=== Begin Enclosure ===
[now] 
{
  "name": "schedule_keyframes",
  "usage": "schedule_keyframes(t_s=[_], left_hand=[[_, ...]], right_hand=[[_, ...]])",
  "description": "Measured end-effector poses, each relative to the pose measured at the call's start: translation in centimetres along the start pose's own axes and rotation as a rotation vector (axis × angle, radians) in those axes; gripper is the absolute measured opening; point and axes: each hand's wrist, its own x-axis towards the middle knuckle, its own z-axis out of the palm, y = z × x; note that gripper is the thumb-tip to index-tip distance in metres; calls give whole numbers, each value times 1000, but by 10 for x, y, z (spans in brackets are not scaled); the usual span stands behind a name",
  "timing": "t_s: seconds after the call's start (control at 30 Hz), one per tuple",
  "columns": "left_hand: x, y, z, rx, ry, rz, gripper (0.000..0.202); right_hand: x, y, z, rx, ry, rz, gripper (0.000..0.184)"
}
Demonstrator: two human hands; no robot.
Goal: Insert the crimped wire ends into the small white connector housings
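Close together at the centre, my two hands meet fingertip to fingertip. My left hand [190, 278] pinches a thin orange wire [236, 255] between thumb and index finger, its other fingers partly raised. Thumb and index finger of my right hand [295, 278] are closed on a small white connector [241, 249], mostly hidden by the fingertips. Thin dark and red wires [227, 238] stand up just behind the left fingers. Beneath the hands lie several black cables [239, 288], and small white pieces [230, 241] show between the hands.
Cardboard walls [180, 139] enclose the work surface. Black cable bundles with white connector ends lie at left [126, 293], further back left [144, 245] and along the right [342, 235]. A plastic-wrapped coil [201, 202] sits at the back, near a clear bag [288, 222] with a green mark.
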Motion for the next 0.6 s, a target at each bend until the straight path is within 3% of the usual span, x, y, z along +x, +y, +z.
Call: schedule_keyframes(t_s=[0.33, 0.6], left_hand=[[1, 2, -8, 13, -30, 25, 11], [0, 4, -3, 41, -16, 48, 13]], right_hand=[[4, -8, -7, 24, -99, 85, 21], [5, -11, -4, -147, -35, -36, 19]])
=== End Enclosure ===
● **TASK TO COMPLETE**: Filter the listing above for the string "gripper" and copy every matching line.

● **SOLVED EXERCISE**:
  "description": "Measured end-effector poses, each relative to the pose measured at the call's start: translation in centimetres along the start pose's own axes and rotation as a rotation vector (axis × angle, radians) in those axes; gripper is the absolute measured opening; point and axes: each hand's wrist, its own x-axis towards the middle knuckle, its own z-axis out of the palm, y = z × x; note that gripper is the thumb-tip to index-tip distance in metres; calls give whole numbers, each value times 1000, but by 10 for x, y, z (spans in brackets are not scaled); the usual span stands behind a name",
  "columns": "left_hand: x, y, z, rx, ry, rz, gripper (0.000..0.202); right_hand: x, y, z, rx, ry, rz, gripper (0.000..0.184)"

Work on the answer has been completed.